Exactly as written, copy the lines that run from the start of the data below to the line containing "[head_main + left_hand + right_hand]", both ends included.
-- Input data follows --
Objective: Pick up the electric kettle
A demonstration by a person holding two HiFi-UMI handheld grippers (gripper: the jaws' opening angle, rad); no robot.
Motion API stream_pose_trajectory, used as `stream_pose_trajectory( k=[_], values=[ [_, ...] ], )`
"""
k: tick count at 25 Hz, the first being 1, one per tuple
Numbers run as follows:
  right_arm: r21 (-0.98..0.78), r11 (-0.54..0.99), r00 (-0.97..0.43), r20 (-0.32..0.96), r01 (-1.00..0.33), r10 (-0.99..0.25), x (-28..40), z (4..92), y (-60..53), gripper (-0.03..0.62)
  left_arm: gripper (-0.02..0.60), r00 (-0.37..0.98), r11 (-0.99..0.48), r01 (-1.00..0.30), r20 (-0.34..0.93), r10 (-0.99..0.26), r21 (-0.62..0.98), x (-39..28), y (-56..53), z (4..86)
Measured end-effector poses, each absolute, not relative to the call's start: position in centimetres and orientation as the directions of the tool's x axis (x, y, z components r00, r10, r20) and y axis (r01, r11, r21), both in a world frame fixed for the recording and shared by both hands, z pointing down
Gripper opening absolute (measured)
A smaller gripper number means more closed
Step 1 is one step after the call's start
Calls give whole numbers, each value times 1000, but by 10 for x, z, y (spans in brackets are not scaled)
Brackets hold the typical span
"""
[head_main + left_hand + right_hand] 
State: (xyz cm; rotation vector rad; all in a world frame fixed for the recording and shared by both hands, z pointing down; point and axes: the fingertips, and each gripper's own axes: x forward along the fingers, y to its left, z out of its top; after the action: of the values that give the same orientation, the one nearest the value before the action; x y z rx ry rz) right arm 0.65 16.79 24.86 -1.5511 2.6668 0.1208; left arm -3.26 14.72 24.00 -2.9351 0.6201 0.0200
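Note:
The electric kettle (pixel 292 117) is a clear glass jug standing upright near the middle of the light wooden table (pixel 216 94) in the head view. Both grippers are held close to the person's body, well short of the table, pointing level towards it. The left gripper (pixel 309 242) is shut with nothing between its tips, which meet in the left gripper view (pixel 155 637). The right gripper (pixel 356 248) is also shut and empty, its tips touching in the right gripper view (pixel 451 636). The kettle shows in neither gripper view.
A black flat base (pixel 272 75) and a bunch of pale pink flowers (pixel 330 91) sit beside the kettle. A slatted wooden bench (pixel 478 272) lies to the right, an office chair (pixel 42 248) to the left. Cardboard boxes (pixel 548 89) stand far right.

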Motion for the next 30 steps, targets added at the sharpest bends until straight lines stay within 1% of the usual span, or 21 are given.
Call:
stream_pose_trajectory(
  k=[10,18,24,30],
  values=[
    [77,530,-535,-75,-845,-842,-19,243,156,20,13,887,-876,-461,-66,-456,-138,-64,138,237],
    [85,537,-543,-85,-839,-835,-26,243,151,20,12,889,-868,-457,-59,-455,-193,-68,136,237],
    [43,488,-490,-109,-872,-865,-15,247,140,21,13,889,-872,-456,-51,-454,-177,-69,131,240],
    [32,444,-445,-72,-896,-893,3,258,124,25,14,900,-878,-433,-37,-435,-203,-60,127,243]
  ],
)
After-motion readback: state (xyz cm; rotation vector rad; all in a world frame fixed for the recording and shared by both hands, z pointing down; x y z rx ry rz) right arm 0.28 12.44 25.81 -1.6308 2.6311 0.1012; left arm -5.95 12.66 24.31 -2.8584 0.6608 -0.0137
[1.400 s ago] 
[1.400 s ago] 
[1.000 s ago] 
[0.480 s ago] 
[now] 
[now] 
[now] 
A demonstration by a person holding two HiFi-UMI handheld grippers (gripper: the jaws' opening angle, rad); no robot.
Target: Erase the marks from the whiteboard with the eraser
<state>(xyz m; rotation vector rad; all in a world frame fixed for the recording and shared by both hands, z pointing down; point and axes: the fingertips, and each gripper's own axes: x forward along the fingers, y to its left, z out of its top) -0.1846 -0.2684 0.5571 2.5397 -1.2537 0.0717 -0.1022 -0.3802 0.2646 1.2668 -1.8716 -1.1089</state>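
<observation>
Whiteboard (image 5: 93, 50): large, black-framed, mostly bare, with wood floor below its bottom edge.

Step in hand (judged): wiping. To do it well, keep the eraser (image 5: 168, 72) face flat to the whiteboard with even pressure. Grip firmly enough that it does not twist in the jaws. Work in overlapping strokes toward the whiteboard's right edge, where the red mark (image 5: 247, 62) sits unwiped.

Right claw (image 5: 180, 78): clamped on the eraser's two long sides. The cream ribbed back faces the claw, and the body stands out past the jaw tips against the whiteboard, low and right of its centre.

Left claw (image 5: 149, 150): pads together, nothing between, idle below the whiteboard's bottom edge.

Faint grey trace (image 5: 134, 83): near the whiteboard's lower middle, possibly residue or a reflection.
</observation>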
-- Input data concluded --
• [Result of the exercise]
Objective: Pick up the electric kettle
A demonstration by a person holding two HiFi-UMI handheld grippers (gripper: the jaws' opening angle, rad); no robot.
Motion API stream_pose_trajectory, used as `stream_pose_trajectory( k=[_], values=[ [_, ...] ], )`
"""
k: tick count at 25 Hz, the first being 1, one per tuple
Numbers run as follows:
  right_arm: r21 (-0.98..0.78), r11 (-0.54..0.99), r00 (-0.97..0.43), r20 (-0.32..0.96), r01 (-1.00..0.33), r10 (-0.99..0.25), x (-28..40), z (4..92), y (-60..53), gripper (-0.03..0.62)
  left_arm: gripper (-0.02..0.60), r00 (-0.37..0.98), r11 (-0.99..0.48), r01 (-1.00..0.30), r20 (-0.34..0.93), r10 (-0.99..0.26), r21 (-0.62..0.98), x (-39..28), y (-56..53), z (4..86)
Measured end-effector poses, each absolute, not relative to the call's start: position in centimetres and orientation as the directions of the tool's x axis (x, y, z components r00, r10, r20) and y axis (r01, r11, r21), both in a world frame fixed for the recording and shared by both hands, z pointing down
Gripper opening absolute (measured)
A smaller gripper number means more closed
Step 1 is one step after the call's start
Calls give whole numbers, each value times 1000, but by 10 for x, z, y (spans in brackets are not scaled)
Brackets hold the typical span
"""
[head_main + left_hand + right_hand] 

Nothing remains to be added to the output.